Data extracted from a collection

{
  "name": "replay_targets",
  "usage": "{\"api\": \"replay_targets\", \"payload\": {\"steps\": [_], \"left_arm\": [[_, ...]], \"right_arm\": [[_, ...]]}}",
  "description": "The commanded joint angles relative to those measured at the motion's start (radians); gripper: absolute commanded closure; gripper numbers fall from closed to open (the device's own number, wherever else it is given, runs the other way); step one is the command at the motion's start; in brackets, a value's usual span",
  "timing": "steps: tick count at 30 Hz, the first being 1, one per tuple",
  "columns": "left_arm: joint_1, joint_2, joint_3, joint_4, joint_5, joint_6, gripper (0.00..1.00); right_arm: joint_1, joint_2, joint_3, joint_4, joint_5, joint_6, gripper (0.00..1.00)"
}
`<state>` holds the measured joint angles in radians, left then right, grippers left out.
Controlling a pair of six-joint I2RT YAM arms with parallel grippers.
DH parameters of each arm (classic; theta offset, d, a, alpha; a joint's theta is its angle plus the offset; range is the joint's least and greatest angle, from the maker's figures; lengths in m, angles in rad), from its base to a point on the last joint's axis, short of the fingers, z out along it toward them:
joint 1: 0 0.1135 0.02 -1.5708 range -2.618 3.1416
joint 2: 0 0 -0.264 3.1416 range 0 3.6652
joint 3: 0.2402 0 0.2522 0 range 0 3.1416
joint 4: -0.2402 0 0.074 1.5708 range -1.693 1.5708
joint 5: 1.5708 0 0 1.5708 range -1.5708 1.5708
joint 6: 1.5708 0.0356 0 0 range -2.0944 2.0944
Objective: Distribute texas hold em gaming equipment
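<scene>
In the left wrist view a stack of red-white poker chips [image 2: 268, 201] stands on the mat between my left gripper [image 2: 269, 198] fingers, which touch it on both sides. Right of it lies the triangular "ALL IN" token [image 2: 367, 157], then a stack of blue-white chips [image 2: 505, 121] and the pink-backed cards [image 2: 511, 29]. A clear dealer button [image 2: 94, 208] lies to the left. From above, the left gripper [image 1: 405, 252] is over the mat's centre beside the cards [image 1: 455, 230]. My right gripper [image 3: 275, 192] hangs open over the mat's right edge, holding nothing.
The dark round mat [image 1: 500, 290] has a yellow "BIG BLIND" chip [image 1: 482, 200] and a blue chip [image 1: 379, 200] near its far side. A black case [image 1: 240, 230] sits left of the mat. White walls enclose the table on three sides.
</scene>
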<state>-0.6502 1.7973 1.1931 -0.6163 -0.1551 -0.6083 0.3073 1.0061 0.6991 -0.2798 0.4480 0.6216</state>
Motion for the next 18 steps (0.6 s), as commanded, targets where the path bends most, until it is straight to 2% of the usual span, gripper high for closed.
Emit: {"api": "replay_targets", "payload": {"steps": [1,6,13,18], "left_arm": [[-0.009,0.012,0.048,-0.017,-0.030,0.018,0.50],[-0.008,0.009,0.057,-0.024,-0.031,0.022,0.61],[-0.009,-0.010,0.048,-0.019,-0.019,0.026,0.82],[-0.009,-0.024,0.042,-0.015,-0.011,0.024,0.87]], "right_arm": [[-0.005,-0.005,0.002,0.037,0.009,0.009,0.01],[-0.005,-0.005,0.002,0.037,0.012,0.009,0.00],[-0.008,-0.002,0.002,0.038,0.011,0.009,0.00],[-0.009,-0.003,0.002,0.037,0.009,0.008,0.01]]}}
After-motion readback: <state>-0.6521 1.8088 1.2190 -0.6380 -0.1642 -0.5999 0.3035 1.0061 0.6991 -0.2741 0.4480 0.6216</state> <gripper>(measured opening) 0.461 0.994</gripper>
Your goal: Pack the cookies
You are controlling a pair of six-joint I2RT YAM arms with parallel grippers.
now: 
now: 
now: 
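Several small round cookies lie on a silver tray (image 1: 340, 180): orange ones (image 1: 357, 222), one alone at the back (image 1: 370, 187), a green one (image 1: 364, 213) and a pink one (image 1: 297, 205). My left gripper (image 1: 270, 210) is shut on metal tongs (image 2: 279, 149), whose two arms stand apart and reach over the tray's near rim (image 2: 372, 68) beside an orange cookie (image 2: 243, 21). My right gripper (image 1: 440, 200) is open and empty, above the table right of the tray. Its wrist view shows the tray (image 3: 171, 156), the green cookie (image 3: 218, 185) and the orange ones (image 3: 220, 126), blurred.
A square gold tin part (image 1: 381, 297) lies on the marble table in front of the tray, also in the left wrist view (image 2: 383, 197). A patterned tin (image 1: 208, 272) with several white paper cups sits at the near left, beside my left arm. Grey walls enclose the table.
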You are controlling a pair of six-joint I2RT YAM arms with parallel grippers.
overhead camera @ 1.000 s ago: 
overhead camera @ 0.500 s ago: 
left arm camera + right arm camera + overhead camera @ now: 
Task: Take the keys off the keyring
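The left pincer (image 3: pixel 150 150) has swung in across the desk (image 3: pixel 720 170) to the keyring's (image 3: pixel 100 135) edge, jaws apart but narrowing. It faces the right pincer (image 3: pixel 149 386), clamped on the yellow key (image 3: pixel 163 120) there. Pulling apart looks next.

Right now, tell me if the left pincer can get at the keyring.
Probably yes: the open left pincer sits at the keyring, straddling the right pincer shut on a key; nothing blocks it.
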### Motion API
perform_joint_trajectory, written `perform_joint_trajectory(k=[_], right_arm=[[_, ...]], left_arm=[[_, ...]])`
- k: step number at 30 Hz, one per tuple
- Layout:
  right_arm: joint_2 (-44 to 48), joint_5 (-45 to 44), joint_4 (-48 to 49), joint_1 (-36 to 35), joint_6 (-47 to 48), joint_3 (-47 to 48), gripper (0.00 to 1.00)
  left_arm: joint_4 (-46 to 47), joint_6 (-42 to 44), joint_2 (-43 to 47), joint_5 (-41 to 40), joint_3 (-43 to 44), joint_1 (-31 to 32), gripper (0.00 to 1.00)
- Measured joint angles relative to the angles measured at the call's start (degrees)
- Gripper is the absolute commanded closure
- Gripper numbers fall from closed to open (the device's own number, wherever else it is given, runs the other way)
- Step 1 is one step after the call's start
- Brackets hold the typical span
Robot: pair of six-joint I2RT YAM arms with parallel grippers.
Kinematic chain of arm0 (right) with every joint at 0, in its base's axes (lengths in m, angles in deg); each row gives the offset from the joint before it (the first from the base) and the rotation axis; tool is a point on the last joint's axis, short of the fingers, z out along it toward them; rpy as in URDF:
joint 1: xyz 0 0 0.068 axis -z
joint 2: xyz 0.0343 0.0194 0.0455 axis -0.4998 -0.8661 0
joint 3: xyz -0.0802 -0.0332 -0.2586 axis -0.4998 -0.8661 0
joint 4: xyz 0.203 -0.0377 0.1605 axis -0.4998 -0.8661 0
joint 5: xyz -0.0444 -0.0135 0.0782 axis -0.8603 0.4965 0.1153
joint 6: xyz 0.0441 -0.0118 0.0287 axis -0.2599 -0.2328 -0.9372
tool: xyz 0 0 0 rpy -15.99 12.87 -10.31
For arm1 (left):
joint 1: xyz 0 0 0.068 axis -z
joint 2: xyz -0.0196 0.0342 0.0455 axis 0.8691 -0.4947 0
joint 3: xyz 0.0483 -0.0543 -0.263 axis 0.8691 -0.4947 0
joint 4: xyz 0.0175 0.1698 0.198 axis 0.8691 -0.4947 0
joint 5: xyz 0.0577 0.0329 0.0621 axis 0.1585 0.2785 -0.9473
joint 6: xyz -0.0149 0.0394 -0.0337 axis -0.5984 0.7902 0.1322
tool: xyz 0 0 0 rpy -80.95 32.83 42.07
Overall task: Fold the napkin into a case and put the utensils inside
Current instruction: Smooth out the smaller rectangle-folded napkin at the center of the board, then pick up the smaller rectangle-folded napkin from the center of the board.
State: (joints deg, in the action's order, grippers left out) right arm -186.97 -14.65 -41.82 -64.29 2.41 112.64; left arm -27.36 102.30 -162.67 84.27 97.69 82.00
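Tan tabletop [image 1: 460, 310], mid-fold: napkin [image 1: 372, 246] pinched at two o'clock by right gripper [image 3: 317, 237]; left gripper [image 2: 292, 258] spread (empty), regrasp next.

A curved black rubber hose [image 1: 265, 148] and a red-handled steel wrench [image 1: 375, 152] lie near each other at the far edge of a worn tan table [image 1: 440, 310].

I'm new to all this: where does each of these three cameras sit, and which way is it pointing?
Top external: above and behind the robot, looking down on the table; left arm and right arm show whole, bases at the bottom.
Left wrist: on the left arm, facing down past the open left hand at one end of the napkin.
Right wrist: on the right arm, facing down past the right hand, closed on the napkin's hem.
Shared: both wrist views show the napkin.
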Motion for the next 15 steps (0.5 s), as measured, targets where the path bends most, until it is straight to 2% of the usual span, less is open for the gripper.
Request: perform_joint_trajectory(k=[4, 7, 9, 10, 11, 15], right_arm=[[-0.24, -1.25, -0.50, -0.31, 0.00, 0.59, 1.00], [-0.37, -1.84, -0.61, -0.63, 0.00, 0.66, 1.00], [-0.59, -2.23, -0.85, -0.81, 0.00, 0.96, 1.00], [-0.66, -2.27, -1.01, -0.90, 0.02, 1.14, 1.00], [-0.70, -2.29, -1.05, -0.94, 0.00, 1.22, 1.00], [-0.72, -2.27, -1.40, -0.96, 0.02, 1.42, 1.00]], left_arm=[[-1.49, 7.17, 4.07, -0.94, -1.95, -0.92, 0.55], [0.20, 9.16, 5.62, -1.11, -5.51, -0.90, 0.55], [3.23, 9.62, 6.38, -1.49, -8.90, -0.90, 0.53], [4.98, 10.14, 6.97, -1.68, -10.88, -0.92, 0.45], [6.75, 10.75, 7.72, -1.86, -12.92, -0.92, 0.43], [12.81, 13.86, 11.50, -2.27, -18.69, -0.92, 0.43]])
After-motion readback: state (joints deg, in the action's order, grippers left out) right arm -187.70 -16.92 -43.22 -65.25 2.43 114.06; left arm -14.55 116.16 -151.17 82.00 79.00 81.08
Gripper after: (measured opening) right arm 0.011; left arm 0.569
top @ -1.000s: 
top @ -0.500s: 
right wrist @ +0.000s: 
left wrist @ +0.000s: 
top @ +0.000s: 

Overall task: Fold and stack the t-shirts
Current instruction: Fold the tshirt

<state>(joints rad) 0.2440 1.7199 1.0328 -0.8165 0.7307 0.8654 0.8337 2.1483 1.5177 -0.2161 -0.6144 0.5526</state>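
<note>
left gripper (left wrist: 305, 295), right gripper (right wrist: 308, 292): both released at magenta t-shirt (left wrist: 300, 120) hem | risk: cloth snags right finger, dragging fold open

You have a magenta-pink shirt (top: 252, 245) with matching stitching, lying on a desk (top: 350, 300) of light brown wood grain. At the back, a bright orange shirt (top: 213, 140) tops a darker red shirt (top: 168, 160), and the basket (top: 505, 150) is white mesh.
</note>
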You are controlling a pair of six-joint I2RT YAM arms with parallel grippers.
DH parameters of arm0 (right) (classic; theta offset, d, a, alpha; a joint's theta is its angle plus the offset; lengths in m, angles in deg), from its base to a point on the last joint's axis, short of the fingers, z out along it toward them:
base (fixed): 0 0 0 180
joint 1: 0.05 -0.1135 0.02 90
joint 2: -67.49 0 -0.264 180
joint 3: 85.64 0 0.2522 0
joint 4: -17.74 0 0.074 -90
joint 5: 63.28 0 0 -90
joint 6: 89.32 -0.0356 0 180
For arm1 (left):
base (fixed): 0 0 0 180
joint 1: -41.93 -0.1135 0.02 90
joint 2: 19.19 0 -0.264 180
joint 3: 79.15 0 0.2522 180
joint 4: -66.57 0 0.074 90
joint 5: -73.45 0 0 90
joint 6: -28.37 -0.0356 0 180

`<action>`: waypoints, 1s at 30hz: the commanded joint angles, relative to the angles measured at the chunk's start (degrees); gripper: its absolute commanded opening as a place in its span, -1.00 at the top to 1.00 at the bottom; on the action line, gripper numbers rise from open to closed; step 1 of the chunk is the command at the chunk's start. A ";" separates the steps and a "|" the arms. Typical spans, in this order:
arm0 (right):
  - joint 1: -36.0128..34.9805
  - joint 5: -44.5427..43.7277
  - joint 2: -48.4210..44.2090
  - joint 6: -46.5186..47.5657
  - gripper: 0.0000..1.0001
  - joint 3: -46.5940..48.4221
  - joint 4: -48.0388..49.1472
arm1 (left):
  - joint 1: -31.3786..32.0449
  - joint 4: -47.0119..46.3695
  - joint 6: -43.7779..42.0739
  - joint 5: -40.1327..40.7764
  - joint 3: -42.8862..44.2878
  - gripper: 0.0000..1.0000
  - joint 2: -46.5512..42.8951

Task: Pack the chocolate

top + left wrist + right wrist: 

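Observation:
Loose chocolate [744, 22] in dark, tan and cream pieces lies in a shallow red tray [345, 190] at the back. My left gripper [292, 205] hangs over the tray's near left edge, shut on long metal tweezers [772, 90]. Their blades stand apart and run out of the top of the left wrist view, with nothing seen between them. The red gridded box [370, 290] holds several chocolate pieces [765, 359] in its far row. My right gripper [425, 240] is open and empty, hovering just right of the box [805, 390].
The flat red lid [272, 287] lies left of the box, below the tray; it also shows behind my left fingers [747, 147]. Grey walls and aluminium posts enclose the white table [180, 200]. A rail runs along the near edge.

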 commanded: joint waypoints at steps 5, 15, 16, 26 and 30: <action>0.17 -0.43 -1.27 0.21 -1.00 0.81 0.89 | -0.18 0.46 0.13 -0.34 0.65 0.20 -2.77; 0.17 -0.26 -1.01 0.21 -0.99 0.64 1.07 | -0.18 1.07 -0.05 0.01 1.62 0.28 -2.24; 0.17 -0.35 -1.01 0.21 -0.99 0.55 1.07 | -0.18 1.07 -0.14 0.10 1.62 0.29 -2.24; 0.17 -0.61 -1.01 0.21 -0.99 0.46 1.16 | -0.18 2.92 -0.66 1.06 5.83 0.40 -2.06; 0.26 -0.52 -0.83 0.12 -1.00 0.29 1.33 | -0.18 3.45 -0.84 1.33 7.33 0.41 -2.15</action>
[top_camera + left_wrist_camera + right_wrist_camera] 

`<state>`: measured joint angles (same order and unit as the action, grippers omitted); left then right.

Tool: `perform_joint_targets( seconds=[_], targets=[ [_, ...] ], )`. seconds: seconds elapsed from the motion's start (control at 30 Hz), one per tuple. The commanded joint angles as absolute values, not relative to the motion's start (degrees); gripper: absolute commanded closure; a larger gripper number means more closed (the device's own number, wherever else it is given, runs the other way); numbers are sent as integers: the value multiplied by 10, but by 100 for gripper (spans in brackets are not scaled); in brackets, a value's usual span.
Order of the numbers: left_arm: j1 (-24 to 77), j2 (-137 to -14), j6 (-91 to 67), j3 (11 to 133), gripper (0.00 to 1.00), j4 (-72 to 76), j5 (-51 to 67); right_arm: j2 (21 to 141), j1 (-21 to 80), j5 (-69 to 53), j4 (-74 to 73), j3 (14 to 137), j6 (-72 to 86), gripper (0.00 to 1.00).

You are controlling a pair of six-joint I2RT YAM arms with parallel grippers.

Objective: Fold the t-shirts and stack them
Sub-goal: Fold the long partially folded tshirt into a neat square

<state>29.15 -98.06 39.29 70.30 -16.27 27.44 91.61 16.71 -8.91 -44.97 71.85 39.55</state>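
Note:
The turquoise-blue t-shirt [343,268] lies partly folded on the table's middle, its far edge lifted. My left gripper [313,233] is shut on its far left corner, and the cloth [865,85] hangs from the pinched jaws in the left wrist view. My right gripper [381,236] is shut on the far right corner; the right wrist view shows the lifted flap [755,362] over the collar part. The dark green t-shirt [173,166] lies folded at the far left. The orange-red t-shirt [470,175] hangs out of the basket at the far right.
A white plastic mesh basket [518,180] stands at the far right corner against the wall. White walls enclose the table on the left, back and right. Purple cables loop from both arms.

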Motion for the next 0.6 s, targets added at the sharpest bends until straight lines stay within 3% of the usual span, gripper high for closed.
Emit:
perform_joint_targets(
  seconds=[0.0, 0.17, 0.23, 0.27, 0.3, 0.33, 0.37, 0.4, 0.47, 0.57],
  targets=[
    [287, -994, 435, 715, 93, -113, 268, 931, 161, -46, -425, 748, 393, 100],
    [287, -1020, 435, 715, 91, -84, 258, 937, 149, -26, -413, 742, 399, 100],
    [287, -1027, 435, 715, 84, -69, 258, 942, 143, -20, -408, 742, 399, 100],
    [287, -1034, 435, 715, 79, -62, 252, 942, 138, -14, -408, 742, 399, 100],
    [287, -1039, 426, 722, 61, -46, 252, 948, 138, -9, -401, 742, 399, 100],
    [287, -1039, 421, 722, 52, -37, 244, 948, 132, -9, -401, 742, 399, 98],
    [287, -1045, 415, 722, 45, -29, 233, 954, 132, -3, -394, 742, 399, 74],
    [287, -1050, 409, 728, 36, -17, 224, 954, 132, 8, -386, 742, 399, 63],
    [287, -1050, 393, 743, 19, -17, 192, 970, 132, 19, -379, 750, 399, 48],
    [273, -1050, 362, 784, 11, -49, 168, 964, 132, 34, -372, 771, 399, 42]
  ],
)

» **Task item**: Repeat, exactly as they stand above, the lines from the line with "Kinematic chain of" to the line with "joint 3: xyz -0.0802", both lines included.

» **Written response**:
Kinematic chain of arm0 (right) with every joint at 0, in its base's axes (lengths in m, angles in deg); each row gives the offset from the joint before it (the first from the base) and the rotation axis; tool is a point on the last joint's axis, short of the fingers, z out along it toward them; rpy as in URDF:
joint 1: xyz 0 0 0.068 axis -z
joint 2: xyz 0.0343 0.0194 0.0455 axis -0.4998 -0.8661 0
joint 3: xyz -0.0802 -0.0332 -0.2586 axis -0.4998 -0.8661 0

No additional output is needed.